Microbiome analytics of the gut microbiota in juvenile idiopathic arthritis patients: an observational, longitudinal cohort study

MD-Paedigree consortium

Research output: Contribution to journalArticle

Abstract

OBJECTIVES: To assess the composition of gut microbiota in Italian and Dutch juvenile idiopathic arthritis (JIA) patients at baseline, in inactive disease and persistent activity, compared to healthy controls.

METHODS: In a prospective, multicenter, observational cohort study, fecal samples were collected of 78 Italian and 21 Dutch treatment-naïve JIA patients at baseline with less than 6 months disease duration and compared to 107 geography-matched samples of healthy children. Furthermore, 44 follow up samples in inactive disease and 25 in persistent activity were analyzed. Gut microbiota composition was determined by 16S rRNA-based-metagenomics. The α- and β-diversity were computed, and log-ratios of relative abundance were compared between patients and healthy controls using random forest models and logistic regression.

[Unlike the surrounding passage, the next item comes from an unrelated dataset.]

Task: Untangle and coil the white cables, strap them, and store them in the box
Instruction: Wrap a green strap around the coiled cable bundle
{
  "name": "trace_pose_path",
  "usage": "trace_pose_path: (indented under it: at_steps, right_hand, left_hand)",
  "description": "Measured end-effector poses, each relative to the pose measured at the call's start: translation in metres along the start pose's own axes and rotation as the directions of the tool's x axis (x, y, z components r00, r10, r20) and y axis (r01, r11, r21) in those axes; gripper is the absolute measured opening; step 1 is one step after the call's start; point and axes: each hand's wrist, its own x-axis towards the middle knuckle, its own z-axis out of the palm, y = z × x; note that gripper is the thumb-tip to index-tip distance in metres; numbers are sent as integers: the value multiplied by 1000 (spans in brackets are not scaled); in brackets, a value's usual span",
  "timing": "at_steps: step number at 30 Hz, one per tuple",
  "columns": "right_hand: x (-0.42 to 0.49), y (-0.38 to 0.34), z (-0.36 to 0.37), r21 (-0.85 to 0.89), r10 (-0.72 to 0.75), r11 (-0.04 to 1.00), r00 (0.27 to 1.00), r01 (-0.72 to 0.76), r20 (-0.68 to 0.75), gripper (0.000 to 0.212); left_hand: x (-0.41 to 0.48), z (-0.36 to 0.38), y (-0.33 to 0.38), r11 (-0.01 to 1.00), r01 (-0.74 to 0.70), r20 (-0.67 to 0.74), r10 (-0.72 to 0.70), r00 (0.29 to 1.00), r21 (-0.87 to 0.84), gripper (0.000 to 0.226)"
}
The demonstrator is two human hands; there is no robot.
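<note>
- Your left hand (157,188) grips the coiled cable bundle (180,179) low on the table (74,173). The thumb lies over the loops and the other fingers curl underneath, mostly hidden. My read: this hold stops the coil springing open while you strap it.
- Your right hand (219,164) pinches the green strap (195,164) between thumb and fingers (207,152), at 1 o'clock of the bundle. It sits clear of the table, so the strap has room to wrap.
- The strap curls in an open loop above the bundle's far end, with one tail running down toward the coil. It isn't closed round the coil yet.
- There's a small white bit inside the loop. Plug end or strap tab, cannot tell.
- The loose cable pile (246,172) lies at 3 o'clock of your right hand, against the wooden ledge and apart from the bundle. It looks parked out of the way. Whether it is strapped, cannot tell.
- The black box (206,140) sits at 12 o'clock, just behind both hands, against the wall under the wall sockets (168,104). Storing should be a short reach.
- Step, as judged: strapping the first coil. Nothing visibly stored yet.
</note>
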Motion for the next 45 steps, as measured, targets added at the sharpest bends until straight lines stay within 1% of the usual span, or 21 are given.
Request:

RESULTS: Italian baseline samples showed reduced richness compared to healthy controls (p <0.001). Random forest distinguished Italian baseline samples from controls and suggested differences between Dutch samples and controls (area under the curve >0.99 and 0.71, respectively). Mainly the Operational Taxonomic Units (OTUs) Erysipelotrichaceae (increased in patients), Allobaculum (decreased) and Faecalibacterium prausnitzii (increased) showed different relative abundance in Italian baseline samples compared to controls after controlling for multiple comparisons. Some OTUs differed between Dutch samples and healthy controls, but no evidence remained after controlling for multiple comparisons. No differences were found in paired analysis between Italian baseline and inactive disease samples.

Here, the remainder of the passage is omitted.